09 Mar - 11 Mar 2017

Le Théâtre de la Cité internationale présente The Black Piece de Ann Van den Broek, un spectacle qui joue de la dualité symbolique du noir, et renvoie à la complexité des comportements humains.

A la tête de la compagnie de danse néerlandaise et flamande WArd/waRD, la chorégraphe belge Ann Van den Broek présente The Black Piece, une pièce créée en 2015. Fidèle à sa démarche initiale consistant à scruter les divers types de conduites humaines, Ann Van den Broek se propose de révéler au travers de chacune de ses créations ce que « ce que les humains cachent, ce qu’ils voilent, taisent. De réussir à montrer comment ils fonctionnent les uns avec les autres, quels masques ils portent. » Elle tient ainsi à exprimer la complexité des rapports humains tout en souhaitant « créer un état d’empathie où les gens sont ouverts à ce qui arrive, se relient les uns aux autres. » The Black Piece semble indéniablement prolonger cette intention.

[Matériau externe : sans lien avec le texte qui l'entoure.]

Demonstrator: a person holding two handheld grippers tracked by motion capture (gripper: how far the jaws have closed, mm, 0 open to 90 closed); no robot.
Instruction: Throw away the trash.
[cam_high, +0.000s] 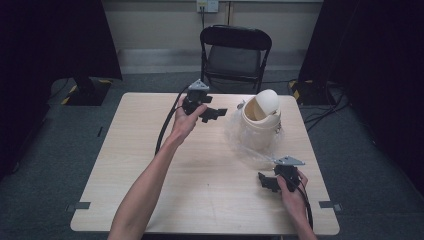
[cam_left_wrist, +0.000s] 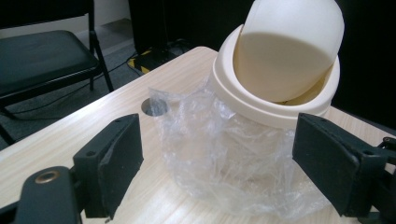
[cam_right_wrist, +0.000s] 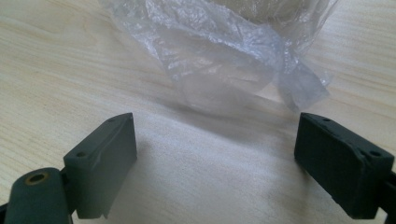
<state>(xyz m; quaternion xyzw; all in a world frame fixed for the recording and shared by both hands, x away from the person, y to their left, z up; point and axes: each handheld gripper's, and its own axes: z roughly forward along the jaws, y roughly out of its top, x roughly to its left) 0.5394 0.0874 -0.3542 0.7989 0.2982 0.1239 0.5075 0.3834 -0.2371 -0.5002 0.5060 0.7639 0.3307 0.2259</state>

The Black Piece : l’ambivalence du noir

Attentive aux conduites humaines, Ann Van den Broek choisit avec The Black Piece de s’attacher à la fois aux significations et sentiments suscités par la couleur noire. Successivement symbole d’un sentiment comme l’excitation, de la maladie dévastatrice et de la mort, le noir a historiquement des significations positives. Or, c’est un tel développement historique qu’Anne Van den Broek a décidé de suivre dans The Black Piece.

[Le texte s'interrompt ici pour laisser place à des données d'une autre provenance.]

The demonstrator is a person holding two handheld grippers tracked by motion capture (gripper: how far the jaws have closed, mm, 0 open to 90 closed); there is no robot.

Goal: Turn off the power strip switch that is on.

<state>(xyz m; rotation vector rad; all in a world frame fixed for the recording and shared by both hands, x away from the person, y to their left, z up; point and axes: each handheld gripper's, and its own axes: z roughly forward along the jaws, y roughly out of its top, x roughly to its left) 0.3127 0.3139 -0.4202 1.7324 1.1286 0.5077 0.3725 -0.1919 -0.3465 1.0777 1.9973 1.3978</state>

Confiant avoir toujours été attirée par une telle couleur, Ann Van den Broek tient d’abord dans son spectacle à en souligner la complexité propre sinon l’ambivalence. Le noir peut en effet signifier le danger ou la crainte ainsi que les bienfaits du repos et du sommeil. Cette couleur concentre donc des significations et des sentiments contraires que The Black Piece s’emploie à mettre en scène. Le noir devient alors la rencontre des contraires.

The Black Piece

Au-delà de la seule chorégraphie, The Black Piece joue donc des contraires, de la lumière et de l’obscurité. Et un tel jeu ne manque pas d’être renforcé par l’utilisation d’une caméra qui filme les danseurs que les spectateurs peuvent voir en une série de gros plans. Si l’image semble ainsi accentuer la proximité des interprètes et du public, celui-ci n’en reste pas moins à distance. A l’effet de proximité répond la mise à distance chorégraphiée du spectateur, les danseurs alignés sur la scène faisant face à ce dernier. Ann Van den Broek crée un jeu des contraires rappelant la dualité symbolique du noir.